Conclusion: The SMF format is at most context-free (Type 2), but it is a very weak Type 2 — analyzable by a trivial LL(1) parser, without the recursive power that makes context-free grammars interesting.

Level 3: Musical Content — Zero Generative Power

Here is the crucial point for our project: MIDI as a musical representation has no generative power.

A MIDI file describes a specific sequence of events: “at t=0, play C; at t=480, play E; at t=960, play G”. It cannot say:

  • “Play this motif 3 times” (you have to copy-paste the events)
  • “Randomly choose between two variations” (no stochasticity)
  • “Nest these two temporal flows in a 3:4 ratio” (no polymetry)

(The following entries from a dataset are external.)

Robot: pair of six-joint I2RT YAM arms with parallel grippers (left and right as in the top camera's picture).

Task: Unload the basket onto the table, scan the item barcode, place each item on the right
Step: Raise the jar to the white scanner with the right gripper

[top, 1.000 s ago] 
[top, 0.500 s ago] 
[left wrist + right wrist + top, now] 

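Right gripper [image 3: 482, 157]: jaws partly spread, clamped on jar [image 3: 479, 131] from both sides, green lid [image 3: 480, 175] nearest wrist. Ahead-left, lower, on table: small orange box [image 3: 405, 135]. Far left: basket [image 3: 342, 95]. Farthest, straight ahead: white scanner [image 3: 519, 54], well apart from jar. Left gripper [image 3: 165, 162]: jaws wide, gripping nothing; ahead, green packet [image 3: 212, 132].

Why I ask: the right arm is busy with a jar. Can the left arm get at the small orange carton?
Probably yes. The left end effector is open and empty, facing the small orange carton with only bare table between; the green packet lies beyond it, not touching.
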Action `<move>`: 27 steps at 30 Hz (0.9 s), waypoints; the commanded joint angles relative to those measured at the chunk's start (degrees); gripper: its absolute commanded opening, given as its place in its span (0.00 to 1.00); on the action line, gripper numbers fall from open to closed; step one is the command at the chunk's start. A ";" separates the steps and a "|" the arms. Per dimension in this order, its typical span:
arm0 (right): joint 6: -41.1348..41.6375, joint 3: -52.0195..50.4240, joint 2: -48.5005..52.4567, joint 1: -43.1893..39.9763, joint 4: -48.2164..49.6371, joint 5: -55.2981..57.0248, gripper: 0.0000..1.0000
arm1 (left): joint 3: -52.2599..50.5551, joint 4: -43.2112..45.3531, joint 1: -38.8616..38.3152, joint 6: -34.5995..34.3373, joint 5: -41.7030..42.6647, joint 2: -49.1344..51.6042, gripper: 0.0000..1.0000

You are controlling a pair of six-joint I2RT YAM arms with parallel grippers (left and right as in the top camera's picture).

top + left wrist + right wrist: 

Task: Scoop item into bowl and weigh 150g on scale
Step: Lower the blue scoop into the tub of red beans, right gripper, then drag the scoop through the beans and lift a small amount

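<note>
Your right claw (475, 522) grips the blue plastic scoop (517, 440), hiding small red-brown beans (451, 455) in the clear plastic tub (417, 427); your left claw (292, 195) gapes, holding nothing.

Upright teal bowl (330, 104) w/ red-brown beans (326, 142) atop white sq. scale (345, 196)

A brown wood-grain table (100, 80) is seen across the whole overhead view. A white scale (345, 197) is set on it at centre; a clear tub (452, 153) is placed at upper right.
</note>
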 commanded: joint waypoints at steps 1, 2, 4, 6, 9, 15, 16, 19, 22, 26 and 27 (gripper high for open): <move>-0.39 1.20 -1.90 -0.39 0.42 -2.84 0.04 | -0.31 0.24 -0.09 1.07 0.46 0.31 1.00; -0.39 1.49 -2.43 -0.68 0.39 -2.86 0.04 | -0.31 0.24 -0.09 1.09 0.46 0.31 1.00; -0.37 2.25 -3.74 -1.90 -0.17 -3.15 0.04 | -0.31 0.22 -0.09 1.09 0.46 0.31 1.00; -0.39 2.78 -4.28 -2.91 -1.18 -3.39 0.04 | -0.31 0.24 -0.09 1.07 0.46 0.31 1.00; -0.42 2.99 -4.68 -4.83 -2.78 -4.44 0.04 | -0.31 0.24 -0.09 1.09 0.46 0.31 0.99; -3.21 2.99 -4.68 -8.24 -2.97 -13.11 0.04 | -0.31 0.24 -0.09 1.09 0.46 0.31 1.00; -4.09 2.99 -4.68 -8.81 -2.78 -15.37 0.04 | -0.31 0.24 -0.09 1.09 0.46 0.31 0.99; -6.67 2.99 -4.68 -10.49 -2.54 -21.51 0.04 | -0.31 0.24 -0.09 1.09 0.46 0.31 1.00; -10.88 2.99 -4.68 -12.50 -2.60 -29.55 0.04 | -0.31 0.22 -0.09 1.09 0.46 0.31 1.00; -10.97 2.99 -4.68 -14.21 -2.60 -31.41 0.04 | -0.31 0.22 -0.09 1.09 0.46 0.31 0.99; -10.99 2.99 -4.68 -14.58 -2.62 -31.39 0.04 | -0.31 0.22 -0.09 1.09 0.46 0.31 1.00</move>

In terms of formal languages, a MIDI file is a word of the language, not a grammar. It describes a result, not a process that generates results.

The Contrast with BP3

Aspect MIDI (Type 3) BP3 (Type 2 → Turing)
Nature Word (finite sequence) Grammar (set of rules)
Recursion None Yes (recursive rules)
Stochasticity None Yes (weights, RND/SUB modes)
Polymetry Impossible Native (ratio + parallel)
Structure Flat (sequence of events) Hierarchical (derivation tree)
Power Description Generation
Hierarchy Type 3 (regular) Type 2 → Turing-complete (L1, L9)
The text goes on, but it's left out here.